September 10th, 2013 5 comments

Once upon a time, I was the new kid at school. Since I was a fairly athletic kid, I soon found myself in the midst of a pickup football game at recess. Imagine my horror when, despite my lack of knowledge about the competition, I was selected as a team captain.

I remember asking kids to explain to me, as quickly as possible, why I should choose them for my team. Some kids gave excellent reasons. “I’ve got good hands,” says one. “I’m the fastest kid here,” chimed in another. Many of the kids, however, never offered any answer to my question. Some of them ended sitting out the game because they couldn’t articulate why they should be picked. In football, as in social media, the key to getting picked is selling yourself.

You’re probably used to selling your products, but do you sell your social media?

Here’s what I mean.

 

How does value proposition relate to social media?

The fundamental value proposition question is:

“If I’m your ideal prospect, why should I buy from you rather than any of your competitors?”

I’ve even heard the phrase expanded in an academic environment to include this add-on phrase: “or do nothing at all?”

The “do nothing at all” is an important distinction because given a set of equally depressing options, a consumer may elect to forgo any product purchase at all.

Therefore, the smart companies tailor product development efforts in such a way the value proposition question produces a satisfying answer in regard to product offerings.

This leads me to another important question.

If product developers know that answering the value proposition question effectively is the key to successful product development, then why can’t a similar logic be applied to your social media efforts?

 

Whose problem are you solving?

The biggest problem I see with most social media marketing campaigns is usually a paradigm problem. It’s also the primary reason why a company won’t ultimately become successful in the medium.

When companies launch marketing efforts, it’s generally to boost sales. But social media, however, is only successful when content solves a customer problem, not a lack of sales problem.

In other words, most companies are not asking the right value exchange questions. Let’s take Twitter for example.

The prevalent mindset is a company-centric focus of “how can we sell products using Twitter?” instead of a customer-centric focus on “why should potential customers engage our Twitter feed rather than any of our competitors’?”

Consequently, it would do well for marketers to stop and ask the fundamental question, “Is there any true value in our marketing proposition?”

 

From my experience, when marketers begin to ask these deeper questions about their social media content, the conversational ratio of their posts begins to change – usually for the better.

Here’s another fantastic illustration of my point.

 

Do this:

 

Not this: 

 

Notice how Publix has given the visitor a solution to their problem of wanting to eat more fish.
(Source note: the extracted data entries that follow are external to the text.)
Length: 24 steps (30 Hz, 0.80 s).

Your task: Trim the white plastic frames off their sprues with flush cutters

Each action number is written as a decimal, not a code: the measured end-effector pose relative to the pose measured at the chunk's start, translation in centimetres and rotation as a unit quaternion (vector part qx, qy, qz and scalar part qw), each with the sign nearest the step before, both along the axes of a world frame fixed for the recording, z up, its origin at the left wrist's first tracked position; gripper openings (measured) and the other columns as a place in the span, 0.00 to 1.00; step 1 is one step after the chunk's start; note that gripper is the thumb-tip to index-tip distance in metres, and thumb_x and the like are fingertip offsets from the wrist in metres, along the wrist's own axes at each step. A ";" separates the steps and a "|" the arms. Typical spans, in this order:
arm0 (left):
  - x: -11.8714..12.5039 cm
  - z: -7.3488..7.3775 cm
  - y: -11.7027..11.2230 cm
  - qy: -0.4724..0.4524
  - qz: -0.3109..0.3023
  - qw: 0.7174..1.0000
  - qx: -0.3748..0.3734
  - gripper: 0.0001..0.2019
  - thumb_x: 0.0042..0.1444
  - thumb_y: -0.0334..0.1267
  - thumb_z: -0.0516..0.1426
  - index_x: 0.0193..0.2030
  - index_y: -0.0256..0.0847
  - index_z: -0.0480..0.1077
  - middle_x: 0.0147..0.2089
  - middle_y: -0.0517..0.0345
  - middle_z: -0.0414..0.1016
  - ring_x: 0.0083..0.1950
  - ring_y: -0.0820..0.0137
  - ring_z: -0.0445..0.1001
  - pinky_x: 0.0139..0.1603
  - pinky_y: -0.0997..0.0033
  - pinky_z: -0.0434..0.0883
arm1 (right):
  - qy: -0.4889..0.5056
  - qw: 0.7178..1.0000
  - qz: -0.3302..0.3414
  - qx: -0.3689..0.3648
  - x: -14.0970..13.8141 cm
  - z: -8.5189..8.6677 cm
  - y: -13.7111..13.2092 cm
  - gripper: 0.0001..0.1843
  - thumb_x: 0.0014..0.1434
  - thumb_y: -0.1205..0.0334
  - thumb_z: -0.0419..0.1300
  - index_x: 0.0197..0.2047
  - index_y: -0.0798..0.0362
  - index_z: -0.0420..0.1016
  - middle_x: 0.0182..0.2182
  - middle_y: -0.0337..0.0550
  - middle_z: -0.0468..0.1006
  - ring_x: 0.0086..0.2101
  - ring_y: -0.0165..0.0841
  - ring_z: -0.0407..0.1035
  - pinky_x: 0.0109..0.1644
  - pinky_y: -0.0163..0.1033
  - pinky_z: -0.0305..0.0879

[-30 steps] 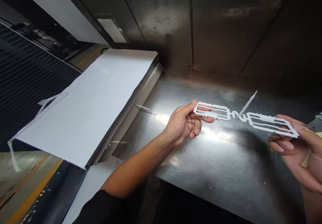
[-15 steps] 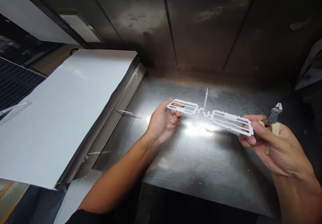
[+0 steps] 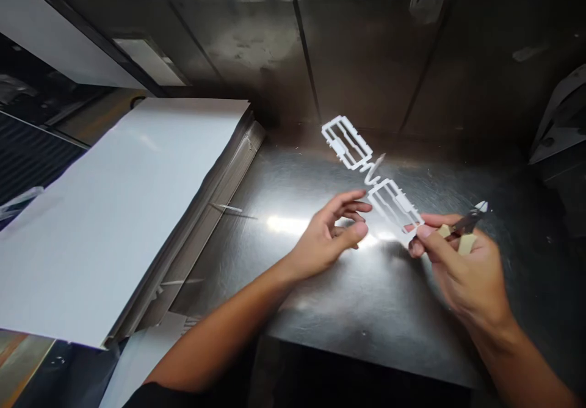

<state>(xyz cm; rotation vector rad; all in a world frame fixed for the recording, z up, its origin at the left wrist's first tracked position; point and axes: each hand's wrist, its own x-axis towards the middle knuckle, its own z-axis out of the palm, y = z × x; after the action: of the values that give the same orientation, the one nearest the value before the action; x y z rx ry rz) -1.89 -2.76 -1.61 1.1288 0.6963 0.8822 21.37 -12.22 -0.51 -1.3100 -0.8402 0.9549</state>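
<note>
The right hand [image 3: 464,267] pinches one end of a white plastic double frame [image 3: 337,146], cream-handled side cutters [image 3: 467,244] tucked in its grasp. The left hand [image 3: 330,237], fingers loosely curved, thumb apart, is just beside the frame, which slants above a steel worktable [image 3: 348,310]. Leftward lies a white-topped stack of sheets [image 3: 137,194].

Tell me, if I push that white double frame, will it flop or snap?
The white double frame is probably light, since it's mostly open gaps. It seems fairly stiff: gripped at one end by the right hand, it sticks out without visible drooping. Its thin, squiggly middle link might bend or snap, though.
</note>
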 end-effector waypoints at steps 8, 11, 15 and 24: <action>-0.2 0.7 -0.1 0.017 -0.026 0.998 -0.051 0.24 0.71 0.45 0.71 0.66 0.38 0.70 0.37 0.60 0.81 0.33 0.70 0.78 0.33 0.74 0.80 | -0.176 0.981 0.077 0.010 -2.1 -0.5 -1.0 0.18 0.75 0.42 0.77 0.53 0.48 0.92 0.35 0.42 0.85 0.31 0.36 0.79 0.36 0.37 0.79; -1.4 1.5 0.8 0.031 -0.070 0.996 -0.054 0.22 0.69 0.41 0.68 0.65 0.35 0.77 0.29 0.64 0.74 0.27 0.73 0.70 0.27 0.77 0.74 | -0.192 0.981 -0.005 0.019 0.7 0.0 -0.2 0.22 0.77 0.40 0.76 0.61 0.47 0.89 0.39 0.44 0.86 0.32 0.35 0.77 0.37 0.38 0.78; -2.2 2.5 1.2 0.016 -0.119 0.985 -0.123 0.16 0.61 0.42 0.69 0.51 0.34 0.87 0.23 0.66 0.62 0.20 0.77 0.58 0.21 0.79 0.62 | -0.110 0.993 -0.021 0.041 3.8 0.8 0.8 0.33 0.75 0.38 0.79 0.73 0.45 0.82 0.41 0.45 0.86 0.32 0.35 0.74 0.41 0.42 0.77; -2.9 3.5 1.7 0.028 -0.163 0.966 -0.197 0.18 0.54 0.39 0.71 0.50 0.36 0.92 0.17 0.66 0.57 0.16 0.79 0.52 0.18 0.81 0.56 | 0.060 0.990 0.120 0.040 4.9 3.5 0.7 0.24 0.66 0.45 0.88 0.60 0.40 0.93 0.30 0.41 0.78 0.29 0.33 0.68 0.34 0.40 0.74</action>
<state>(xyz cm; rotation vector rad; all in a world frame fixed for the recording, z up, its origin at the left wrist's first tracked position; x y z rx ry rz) -4.81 -1.05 1.87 0.8777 0.6715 0.4084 26.30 -11.50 3.03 -1.0877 -0.9473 1.1655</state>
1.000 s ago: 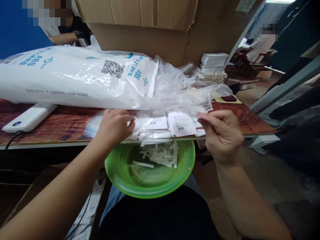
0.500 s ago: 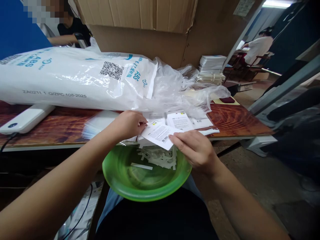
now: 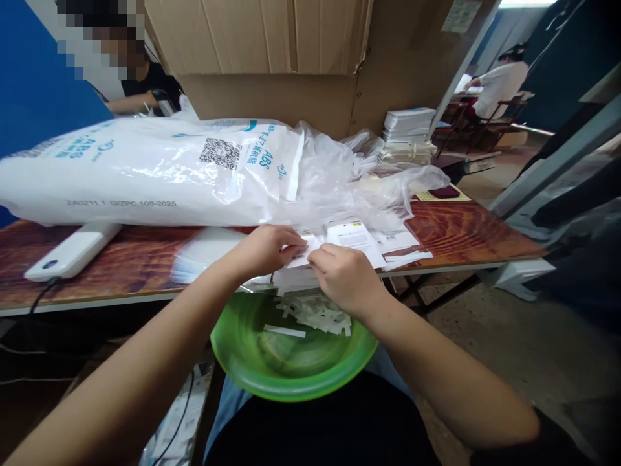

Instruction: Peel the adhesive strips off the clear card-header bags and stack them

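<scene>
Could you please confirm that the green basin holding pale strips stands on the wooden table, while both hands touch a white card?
Not quite: the head view shows the green basin below the front edge of the wooden table, not on it, with its pale strips; left hand and right hand touch a white card.

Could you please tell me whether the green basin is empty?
Not empty: pale strips lie in the green basin, though much of its floor shows.
</scene>
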Motion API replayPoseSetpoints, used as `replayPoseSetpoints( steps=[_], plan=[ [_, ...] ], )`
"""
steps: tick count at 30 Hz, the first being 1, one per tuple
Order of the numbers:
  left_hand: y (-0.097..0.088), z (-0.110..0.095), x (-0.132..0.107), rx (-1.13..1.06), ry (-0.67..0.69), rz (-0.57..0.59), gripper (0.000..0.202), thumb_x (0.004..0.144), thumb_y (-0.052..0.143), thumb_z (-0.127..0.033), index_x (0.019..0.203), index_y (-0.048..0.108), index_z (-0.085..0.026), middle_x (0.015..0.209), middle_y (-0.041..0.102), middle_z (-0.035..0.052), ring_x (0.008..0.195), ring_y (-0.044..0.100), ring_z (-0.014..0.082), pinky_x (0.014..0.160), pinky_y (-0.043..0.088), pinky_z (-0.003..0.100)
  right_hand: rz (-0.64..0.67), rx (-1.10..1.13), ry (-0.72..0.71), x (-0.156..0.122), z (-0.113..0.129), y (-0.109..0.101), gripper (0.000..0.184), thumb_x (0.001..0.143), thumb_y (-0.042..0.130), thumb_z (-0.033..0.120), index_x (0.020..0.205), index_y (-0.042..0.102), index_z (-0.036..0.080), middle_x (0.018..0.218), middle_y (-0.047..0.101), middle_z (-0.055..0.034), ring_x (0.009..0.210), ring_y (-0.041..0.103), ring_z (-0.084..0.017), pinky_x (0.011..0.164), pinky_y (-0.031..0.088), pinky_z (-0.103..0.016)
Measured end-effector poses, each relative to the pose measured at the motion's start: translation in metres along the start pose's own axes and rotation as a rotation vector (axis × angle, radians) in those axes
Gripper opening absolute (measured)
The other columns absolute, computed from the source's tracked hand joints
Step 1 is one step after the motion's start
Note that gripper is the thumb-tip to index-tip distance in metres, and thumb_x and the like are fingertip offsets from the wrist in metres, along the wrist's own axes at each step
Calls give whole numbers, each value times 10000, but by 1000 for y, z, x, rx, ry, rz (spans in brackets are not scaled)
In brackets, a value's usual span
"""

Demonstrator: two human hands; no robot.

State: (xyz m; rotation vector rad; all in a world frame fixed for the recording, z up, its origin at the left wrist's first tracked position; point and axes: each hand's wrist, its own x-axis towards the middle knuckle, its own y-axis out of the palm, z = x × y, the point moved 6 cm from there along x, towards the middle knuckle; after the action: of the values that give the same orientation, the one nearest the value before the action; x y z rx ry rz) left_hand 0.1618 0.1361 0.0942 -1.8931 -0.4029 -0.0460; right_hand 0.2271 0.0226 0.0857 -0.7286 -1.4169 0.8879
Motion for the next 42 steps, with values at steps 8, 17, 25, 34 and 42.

They’ve included a free fish recipe, and a mouthwatering image of a completed meal.

The value of this post is clear and easily recognized. I want to engage with this content because doing so will enable me to cook a great fish meal for my family and achieve my goal of eating more fish.

The hoodie retailer, on the other hand, clearly has no answer to the question of why a user would want to engage with the content. Other than the gratuitous pandering about Saturday tailgates, the retailer makes no effort to solve any problem for the customer.

It even goes as far as to command the customer to “shop now.” Anybody who’s ever crafted a call-to-action knows that dog won’t hunt.

This post is designed to solve the retailer’s problem: the need to sell hoodies. It holds no value for customers whatsoever.